« Travail social à la une » : rendre visible l’essentiel
Un pilier discret, mais indispensable
Parfois invisibilisé, le travail social est pourtant un pilier du quotidien. Il accompagne, soutient, répare, crée du lien. Il agit au plus près des personnes fragilisées par les aléas de la vie, mais aussi de leurs proches. S’il traverse aujourd’hui des difficultés largement documentées, son rôle demeure essentiel à la cohésion sociale. Il est une affaire d’Etat, mais aussi une responsabilité conjointe de l’ensemble des acteurs.
Penser le travail social autrement
La matinée s’est ouverte par une allocution de Cédric Bourniquel, directeur de l’ADES et directeur de publication de la revue Le Sociographe, avant la conférence de Stéphane Rullac, professeur à la Haute école de travail social et de la santé de Lausanne, rédacteur en chef de la revue de l’AIFRIS, Écrire le social, président du conseil scientifique de la revue Le Sociographe. Le propos s’est centré son manifeste « Le travail social va sauver le monde ! ». Une invitation à repenser la reconnaissance du travail social et la manière dont il est raconté.

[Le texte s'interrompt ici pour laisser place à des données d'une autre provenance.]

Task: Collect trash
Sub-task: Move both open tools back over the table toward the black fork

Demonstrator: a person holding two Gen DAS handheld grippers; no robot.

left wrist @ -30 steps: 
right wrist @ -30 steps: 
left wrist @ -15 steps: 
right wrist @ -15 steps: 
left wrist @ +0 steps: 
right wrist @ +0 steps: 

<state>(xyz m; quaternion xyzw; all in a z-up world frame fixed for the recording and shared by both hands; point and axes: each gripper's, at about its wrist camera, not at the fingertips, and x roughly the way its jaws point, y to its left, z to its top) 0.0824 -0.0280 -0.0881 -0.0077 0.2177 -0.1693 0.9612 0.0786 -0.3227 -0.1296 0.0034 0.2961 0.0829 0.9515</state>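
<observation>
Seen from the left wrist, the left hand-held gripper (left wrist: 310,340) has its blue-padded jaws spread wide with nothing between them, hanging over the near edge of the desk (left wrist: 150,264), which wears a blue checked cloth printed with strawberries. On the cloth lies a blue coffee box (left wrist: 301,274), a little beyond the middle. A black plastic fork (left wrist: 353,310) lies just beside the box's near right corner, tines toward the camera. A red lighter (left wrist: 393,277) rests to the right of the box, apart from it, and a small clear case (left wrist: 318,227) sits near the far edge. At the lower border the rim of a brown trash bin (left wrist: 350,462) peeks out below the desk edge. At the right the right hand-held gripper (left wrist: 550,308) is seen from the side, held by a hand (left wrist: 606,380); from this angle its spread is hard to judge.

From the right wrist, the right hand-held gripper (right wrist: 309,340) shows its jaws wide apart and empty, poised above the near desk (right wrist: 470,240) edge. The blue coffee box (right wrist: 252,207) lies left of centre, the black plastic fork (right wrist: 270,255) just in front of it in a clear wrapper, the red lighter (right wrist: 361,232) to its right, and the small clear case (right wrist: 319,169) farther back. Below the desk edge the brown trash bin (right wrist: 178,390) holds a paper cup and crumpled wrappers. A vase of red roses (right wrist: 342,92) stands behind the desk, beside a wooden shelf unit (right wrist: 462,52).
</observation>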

Écrire, publier, diffuser : un enjeu central
L’après-midi, la table ronde « Sociographier le travail social : écrire, publier, diffuser » a réuni journalistes, responsables de revues et acteurs de l’édition. Les échanges ont mis en lumière l’importance de travailler avec les revues et les médias spécialisés pour mieux valoriser les pratiques, les savoirs professionnels et les travaux de recherche.
Une thématique au cœur des priorités de l’UNAFORIS
Cette conférence fait écho aux travaux menés par l’UNAFORIS sur la recherche et la diffusion des connaissances. Donner au travail social la place qu’il mérite, sans instrumentalisation et avec dignité, reste un enjeu collectif majeur pour reconnaître des métiers essentiels, porteurs de sens et d’engagement au service de toutes et tous.